### TASK TO CARRY OUT
From the first line of the listing below, retype each line up to and including the one with "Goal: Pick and"; pictures stay out.

# # # # # # #

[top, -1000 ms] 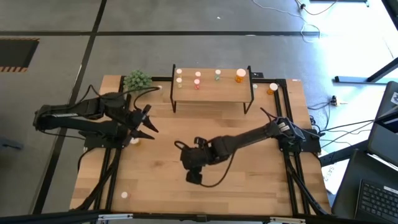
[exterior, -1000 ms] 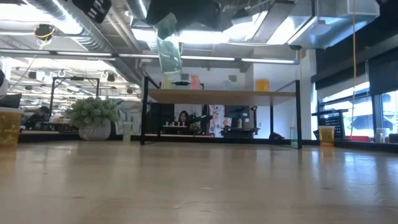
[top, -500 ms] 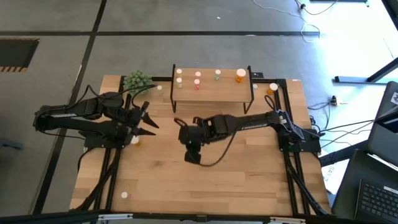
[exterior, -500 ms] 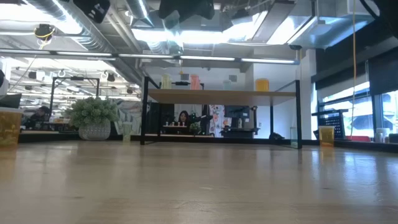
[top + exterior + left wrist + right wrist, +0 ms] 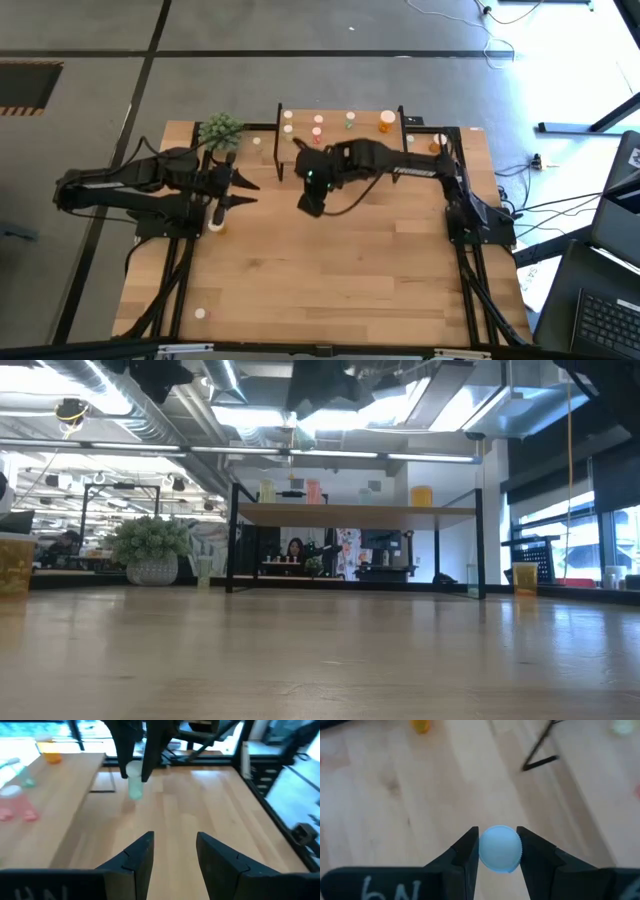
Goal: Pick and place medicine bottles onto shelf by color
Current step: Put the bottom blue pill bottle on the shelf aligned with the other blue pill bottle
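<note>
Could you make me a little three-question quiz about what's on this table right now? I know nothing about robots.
1. True or false: the right gripper carries a bottle.
2. The left gripper's jaws are: A) closed on a bottle, B) apart and empty.
3. Fill in: the large orange bottle stands on the ___.

Key: 1 true; 2 B; 3 shelf.

Left gripper [image 5: 172,852]: fingers parted, empty, above the table [image 5: 200,805]. Beyond it, the right gripper [image 5: 135,772] clamps a pale green bottle [image 5: 134,782] just beside the shelf [image 5: 60,800], which carries pink bottles [image 5: 15,805] and an orange bottle [image 5: 51,755].
</note>
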`<action>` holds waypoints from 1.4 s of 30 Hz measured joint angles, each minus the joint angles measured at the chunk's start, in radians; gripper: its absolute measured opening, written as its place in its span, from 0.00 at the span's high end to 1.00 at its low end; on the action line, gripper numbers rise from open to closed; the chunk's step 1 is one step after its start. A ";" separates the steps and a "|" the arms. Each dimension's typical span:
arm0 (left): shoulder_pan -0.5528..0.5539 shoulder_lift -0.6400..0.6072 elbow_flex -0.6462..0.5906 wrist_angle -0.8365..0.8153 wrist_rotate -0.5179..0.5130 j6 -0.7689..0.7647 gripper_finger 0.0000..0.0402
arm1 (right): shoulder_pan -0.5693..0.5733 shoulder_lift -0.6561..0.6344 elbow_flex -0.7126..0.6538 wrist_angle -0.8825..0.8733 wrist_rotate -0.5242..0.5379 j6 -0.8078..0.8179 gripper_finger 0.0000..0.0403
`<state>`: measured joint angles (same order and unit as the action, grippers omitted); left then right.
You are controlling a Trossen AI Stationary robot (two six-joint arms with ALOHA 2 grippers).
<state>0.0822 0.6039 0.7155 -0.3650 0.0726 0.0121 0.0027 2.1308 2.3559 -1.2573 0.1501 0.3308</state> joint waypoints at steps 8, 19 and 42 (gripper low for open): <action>0.001 0.077 0.000 0.129 -0.072 0.033 0.65 | -0.095 -0.025 0.000 -0.011 0.059 -0.030 0.70; 0.001 0.214 0.000 0.173 -0.101 0.047 0.65 | -0.212 -0.054 0.000 -0.104 0.078 -0.035 0.70; 0.086 0.221 0.000 0.356 -0.203 0.096 0.65 | -0.441 -0.065 -0.012 -0.136 -0.013 -0.030 0.70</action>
<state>0.1680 0.8253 0.7155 -0.0088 -0.1299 0.1085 -0.4379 2.0655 2.3440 -1.3930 0.1371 0.3011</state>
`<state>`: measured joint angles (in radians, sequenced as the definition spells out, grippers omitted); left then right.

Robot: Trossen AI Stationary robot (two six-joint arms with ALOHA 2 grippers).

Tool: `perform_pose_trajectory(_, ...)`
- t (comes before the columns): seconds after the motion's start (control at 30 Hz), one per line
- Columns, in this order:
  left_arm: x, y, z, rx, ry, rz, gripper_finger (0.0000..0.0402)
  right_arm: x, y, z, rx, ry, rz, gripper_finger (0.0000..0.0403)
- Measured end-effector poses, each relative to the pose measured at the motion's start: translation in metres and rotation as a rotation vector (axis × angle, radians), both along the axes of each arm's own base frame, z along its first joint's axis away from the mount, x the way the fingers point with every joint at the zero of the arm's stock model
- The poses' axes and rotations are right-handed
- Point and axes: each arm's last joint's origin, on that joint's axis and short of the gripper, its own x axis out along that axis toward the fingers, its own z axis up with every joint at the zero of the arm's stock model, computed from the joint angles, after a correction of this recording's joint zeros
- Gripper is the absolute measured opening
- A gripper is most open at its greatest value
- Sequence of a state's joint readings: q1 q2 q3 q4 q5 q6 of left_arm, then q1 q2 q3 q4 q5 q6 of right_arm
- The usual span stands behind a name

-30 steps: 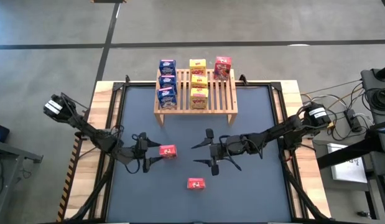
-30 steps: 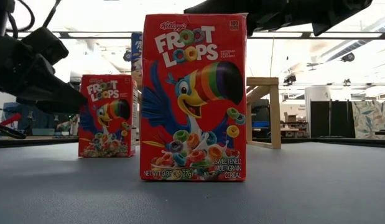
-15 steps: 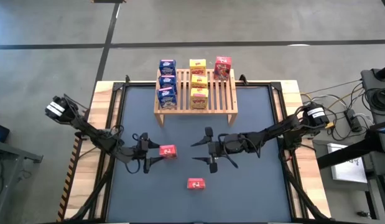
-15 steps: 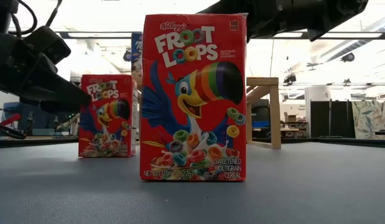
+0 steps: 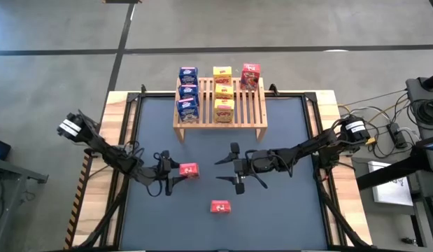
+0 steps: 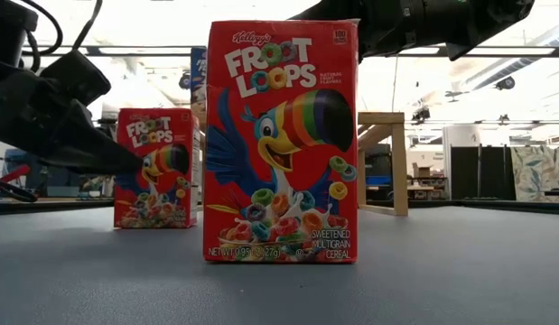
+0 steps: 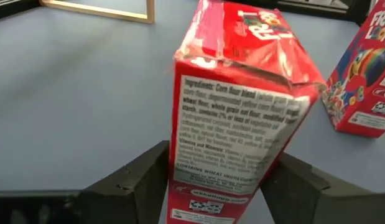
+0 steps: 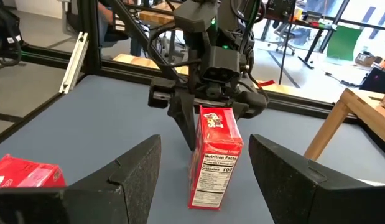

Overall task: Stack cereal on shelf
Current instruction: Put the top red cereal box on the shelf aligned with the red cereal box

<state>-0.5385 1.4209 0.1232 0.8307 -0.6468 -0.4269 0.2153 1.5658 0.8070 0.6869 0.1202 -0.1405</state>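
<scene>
The wooden shelf point(image 5: 219, 105) stands at the table's far side. On its slats stand three blue boxes point(image 5: 187, 92), three yellow boxes point(image 5: 224, 92) and one red box point(image 5: 250, 75). Two red cereal boxes stand upright on the table on their bottom ends: one at the middle left point(image 5: 189, 169) and one nearer the front edge point(image 5: 220, 206). My left gripper point(image 5: 173, 171) is open, its fingers on either side of the middle-left red box point(image 7: 242, 118). My right gripper point(image 5: 228, 168) is open and empty, to the right of that box and facing it point(image 8: 214, 155). My left gripper comes level at the red box from the table's left, one finger point(image 7: 139, 180) on each side of the box's narrow printed side point(image 7: 229, 149). I cannot tell whether the fingers touch the box. The box stands upright on the table.
The nearer red box point(image 6: 281, 140) stands by itself toward the front edge, also in the right wrist view point(image 8: 24, 174). The shelf's right slats point(image 5: 254, 105) are bare in front of the red box there. A black frame point(image 5: 314, 126) runs along the mat's edges.
My left gripper has moved toward the table's right edge, closing in on the middle-left red box, so that its fingers now reach beside it. The box has stayed where it stood.
</scene>
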Motion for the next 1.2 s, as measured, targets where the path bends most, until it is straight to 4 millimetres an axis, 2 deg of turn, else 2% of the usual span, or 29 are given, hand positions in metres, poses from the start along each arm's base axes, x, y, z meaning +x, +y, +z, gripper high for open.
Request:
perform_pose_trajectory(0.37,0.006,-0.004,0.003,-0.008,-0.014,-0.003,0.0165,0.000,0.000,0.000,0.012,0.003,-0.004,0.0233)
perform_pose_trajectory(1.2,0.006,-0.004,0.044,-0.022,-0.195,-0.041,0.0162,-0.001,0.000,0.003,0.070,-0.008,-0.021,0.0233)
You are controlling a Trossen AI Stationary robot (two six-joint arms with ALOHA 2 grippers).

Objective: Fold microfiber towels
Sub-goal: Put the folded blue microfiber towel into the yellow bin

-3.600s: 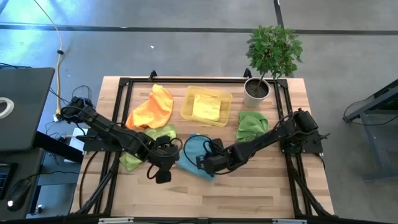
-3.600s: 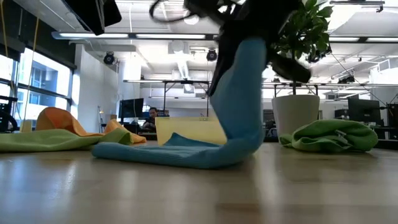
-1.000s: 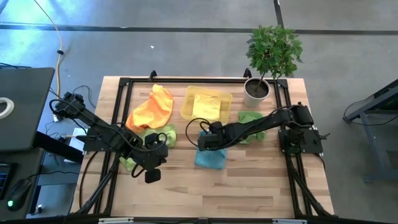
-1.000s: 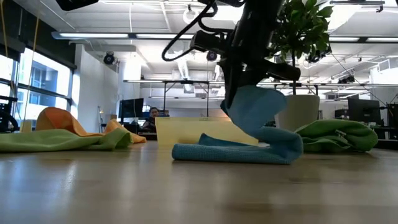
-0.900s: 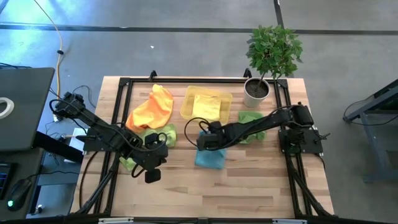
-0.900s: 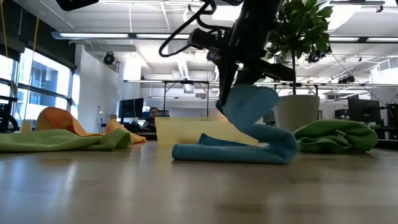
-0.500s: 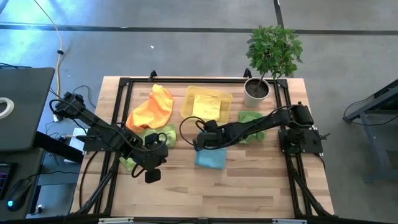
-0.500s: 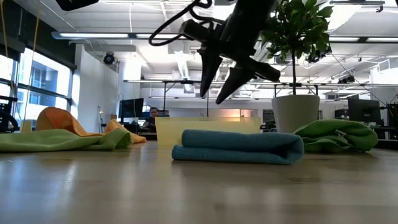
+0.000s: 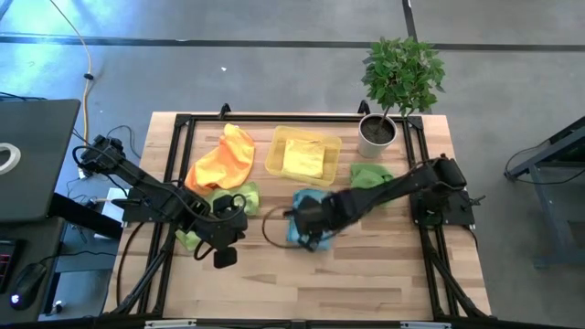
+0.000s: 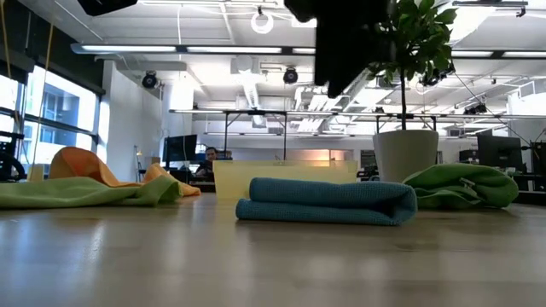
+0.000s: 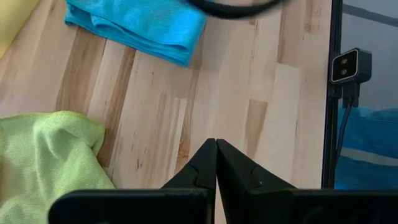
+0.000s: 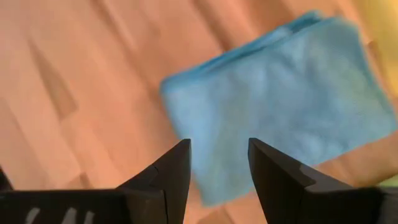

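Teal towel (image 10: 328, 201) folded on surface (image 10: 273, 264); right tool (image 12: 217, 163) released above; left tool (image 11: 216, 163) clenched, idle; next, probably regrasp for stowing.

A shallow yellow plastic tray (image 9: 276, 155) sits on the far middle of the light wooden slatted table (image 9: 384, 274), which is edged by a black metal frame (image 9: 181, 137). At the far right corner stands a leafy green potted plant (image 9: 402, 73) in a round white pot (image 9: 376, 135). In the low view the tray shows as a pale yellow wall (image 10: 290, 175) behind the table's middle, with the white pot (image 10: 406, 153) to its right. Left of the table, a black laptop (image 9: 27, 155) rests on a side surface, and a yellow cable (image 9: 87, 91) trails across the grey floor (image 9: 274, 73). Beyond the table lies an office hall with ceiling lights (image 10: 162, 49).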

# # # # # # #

### RESULT OF THIS TASK
[top, -1000 ms] 
[exterior, -1000 ms] 
[top, -500 ms] 
[exterior, -500 ms] 
[top + exterior + left wrist + right wrist, +0 ms] 
Goal: Pick and place medicine bottles onto shelf by color

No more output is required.